§ **Problem description**
Look below for the line containing "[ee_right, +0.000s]"; from there through the line containing "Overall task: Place", both lines included, please set down each line exactly and nothing else.

▬▬▬▬▬▬▬▬▬▬

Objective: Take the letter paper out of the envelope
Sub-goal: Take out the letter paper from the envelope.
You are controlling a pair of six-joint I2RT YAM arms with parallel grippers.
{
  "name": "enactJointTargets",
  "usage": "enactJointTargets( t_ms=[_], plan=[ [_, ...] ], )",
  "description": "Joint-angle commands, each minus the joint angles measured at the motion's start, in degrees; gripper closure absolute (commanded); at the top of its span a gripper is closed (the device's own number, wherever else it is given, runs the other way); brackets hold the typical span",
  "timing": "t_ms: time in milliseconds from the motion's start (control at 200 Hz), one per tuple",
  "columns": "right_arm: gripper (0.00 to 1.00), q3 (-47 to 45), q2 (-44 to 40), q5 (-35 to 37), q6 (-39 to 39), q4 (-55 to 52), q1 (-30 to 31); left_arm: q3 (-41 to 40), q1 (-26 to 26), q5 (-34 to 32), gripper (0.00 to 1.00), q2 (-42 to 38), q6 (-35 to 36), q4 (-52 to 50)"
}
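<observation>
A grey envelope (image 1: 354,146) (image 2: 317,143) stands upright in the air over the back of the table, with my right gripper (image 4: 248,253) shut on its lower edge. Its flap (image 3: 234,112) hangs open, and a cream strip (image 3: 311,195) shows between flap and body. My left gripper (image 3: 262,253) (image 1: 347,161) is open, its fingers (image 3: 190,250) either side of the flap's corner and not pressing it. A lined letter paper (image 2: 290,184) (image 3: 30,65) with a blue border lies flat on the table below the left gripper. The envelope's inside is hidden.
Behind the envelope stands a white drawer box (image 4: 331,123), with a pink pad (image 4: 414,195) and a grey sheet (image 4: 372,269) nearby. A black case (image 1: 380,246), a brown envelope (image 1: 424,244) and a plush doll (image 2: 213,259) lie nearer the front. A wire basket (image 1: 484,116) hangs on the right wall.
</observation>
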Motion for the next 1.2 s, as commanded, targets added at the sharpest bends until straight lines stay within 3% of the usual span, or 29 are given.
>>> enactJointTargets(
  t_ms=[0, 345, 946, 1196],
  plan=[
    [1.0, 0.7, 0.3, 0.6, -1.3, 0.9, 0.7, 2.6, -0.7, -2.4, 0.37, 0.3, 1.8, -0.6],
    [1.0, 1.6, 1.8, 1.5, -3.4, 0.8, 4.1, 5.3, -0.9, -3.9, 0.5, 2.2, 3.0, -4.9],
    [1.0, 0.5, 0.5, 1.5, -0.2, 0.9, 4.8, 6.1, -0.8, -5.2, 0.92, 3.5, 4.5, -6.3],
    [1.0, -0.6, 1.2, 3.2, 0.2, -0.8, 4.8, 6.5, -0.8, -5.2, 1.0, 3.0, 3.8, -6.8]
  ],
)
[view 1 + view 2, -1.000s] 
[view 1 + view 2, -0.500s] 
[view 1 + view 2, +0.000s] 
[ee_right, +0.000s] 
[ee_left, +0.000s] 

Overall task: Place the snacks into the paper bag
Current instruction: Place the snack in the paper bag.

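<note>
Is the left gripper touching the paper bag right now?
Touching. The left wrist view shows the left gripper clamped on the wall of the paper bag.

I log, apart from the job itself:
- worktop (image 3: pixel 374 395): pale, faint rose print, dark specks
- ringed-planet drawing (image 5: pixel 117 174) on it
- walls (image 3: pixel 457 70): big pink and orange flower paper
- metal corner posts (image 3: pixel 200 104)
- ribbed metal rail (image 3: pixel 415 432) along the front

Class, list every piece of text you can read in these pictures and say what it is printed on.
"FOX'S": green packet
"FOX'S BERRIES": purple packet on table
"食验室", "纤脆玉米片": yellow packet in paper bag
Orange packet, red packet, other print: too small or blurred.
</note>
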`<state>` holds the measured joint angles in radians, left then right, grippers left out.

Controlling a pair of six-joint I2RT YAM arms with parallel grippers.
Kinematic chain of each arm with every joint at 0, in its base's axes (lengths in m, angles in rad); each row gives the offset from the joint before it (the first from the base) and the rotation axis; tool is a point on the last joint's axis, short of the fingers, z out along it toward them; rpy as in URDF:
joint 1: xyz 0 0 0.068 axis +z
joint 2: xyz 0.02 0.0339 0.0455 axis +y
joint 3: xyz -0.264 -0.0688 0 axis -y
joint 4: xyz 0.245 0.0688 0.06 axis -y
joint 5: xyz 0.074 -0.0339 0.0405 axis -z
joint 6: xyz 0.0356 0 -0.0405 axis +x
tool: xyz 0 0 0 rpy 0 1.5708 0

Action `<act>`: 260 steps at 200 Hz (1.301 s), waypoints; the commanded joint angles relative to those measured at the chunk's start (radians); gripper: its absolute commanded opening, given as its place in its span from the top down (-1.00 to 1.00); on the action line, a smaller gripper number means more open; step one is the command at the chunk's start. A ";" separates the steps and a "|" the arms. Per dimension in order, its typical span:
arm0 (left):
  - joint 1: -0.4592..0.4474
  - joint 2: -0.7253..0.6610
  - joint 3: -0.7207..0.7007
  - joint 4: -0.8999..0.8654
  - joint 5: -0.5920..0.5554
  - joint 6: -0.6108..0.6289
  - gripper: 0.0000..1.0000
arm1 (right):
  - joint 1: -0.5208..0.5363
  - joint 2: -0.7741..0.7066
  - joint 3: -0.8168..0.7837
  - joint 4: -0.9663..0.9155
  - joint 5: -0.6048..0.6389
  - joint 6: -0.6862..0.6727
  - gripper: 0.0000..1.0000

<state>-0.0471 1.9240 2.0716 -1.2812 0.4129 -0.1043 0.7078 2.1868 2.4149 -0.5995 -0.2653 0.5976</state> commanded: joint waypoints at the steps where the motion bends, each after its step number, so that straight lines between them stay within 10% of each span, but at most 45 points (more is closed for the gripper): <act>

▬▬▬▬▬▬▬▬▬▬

§ **Response area**
[ee_right, +0.000s] 
[ee_left, +0.000s] 

Overall task: Place the snacks into the paper bag

Nothing else is needed for this exercise.